> _PROBLEM STATEMENT_
What you return must be every line below that includes the word "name".

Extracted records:
»»
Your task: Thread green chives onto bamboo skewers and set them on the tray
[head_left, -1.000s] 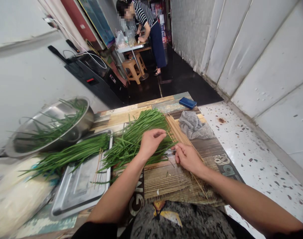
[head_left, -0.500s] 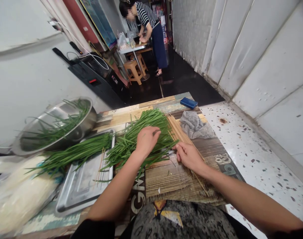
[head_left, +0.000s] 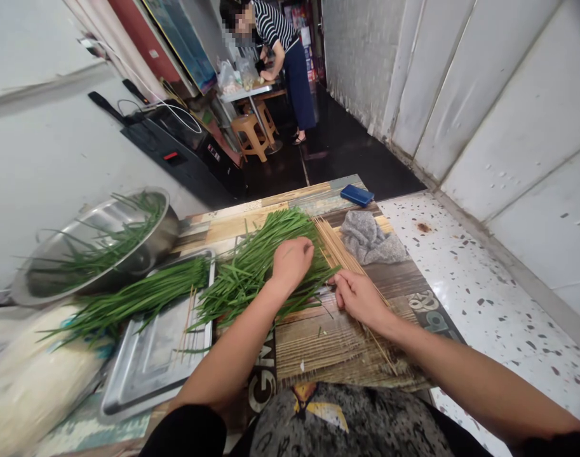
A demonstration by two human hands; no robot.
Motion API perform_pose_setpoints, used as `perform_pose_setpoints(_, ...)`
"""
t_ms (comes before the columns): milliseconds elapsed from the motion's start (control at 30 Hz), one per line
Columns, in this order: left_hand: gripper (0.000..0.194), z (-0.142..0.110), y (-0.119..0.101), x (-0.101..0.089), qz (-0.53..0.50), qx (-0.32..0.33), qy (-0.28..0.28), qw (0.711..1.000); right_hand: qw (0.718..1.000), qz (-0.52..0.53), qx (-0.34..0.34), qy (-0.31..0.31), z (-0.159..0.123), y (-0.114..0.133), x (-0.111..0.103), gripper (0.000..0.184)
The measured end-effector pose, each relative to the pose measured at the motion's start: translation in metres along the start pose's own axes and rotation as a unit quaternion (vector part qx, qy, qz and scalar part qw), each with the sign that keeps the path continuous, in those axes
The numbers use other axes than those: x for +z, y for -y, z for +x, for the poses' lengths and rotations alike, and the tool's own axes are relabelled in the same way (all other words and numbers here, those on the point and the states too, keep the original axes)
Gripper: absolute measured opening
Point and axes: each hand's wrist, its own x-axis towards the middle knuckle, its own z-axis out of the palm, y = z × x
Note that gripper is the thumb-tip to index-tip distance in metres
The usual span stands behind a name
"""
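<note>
A loose pile of garlic chives (head_left: 265,244) lies on the wood-patterned table. Over its right part is my left hand (head_left: 293,261), its fingers curled in; what they hold, if anything, is hidden. My right hand (head_left: 359,297) is closed, pinching the ends of some green chives at the pile's right edge. Just beyond that hand, a bundle of thin bamboo skewers (head_left: 340,244) runs along the table, some passing beneath the hand. Left of the pile, more chives (head_left: 151,295) lie across a metal tray (head_left: 151,371) with a few skewers on it.
A steel bowl (head_left: 168,219) of chives stands at the left, near a plastic bag of something pale (head_left: 42,381). A grey cloth (head_left: 370,238) and a blue box (head_left: 357,195) lie at the table's far right. Another person (head_left: 296,82) bends over a small table behind.
My left hand has shifted slightly right, nearer my right hand. The right hand keeps its pinch at the chive ends. The whole view has moved slightly.
</note>
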Motion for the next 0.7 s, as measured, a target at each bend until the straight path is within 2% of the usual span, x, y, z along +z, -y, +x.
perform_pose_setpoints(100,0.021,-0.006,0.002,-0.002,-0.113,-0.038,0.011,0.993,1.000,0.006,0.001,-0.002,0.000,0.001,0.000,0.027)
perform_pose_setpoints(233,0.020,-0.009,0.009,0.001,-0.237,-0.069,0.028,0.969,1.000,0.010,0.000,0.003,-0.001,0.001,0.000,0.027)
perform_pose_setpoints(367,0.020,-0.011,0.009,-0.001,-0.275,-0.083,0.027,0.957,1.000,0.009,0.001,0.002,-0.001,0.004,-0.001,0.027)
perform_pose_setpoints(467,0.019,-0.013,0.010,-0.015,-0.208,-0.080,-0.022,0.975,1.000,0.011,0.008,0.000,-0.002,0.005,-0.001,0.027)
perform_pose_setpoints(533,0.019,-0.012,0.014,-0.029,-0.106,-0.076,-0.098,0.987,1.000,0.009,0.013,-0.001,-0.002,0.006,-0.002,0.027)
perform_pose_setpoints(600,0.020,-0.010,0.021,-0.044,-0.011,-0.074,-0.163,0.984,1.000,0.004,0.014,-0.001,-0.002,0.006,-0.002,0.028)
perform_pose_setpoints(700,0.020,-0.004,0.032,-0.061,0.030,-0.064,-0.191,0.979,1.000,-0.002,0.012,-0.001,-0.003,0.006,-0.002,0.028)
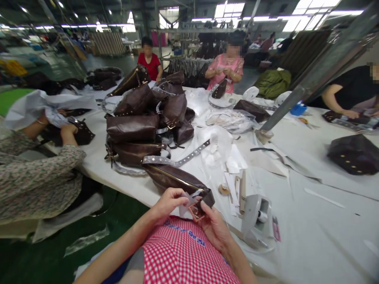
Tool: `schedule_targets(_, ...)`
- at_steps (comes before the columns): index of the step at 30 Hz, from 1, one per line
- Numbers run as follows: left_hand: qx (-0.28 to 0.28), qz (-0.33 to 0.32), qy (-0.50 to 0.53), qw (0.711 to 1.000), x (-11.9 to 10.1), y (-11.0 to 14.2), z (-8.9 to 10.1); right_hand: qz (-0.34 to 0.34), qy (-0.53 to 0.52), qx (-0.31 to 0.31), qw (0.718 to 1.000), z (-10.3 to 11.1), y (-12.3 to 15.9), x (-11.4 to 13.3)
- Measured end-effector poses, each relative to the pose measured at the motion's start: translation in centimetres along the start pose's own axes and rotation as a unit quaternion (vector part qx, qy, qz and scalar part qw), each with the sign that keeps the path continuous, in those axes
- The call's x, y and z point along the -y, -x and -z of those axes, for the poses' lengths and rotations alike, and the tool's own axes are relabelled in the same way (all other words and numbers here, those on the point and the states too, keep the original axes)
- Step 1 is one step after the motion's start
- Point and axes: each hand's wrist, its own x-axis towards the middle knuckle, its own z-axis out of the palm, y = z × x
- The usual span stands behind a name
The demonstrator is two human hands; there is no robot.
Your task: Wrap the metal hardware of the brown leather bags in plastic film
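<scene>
Taking the hands as the clock's centre, the near edge of the white table (319, 230) passes close by them, running up toward 10 o'clock and down toward 4; its widest open stretch lies from 2 to 4 o'clock, beyond the tape dispenser (257, 221) at 3 o'clock and the pink-handled tool (276, 228) just beside it. Cardboard strips (242, 191) lie at 2 o'clock, a heap of brown bags (133, 128) crowds 11 o'clock, and a slanting metal post (299, 92) rises at 1 to 2 o'clock. A co-worker's patterned sleeve (44, 173) comes in at 9 to 10 o'clock. The zipped bag (174, 177) lies on the table from 11 to 12 o'clock, its near end at the fingers. The left hand (170, 203) pinches a piece of clear film (185, 205) between thumb and fingers; the right hand (214, 225), at 4 o'clock from it, grasps the metal buckle (196, 212) at the bag's near end. The bag is dark brown, smooth and slightly glossy, with a gold-coloured zip along its top; the buckle is a coppery rectangular frame.
</scene>
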Motion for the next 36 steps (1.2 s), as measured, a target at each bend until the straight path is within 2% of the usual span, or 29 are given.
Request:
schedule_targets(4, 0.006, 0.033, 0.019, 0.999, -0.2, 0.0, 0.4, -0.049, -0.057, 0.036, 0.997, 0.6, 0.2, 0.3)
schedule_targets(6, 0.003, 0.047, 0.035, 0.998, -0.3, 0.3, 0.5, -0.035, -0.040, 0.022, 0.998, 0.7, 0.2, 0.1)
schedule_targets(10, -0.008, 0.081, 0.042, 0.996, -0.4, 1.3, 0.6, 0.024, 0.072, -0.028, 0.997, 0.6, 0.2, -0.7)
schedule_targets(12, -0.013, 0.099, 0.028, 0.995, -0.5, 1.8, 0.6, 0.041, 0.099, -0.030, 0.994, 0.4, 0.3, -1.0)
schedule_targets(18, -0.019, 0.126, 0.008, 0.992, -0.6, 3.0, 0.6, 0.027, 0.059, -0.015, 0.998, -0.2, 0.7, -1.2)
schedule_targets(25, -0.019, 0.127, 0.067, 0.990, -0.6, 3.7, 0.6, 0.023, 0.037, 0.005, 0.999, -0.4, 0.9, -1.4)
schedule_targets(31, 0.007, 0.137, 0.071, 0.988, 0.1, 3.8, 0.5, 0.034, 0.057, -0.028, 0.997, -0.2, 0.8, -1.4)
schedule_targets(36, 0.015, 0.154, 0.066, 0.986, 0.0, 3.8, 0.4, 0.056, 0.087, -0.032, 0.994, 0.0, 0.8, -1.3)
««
> _TASK OUTPUT_
The usual span stands behind a name
- The usual span stands behind a name

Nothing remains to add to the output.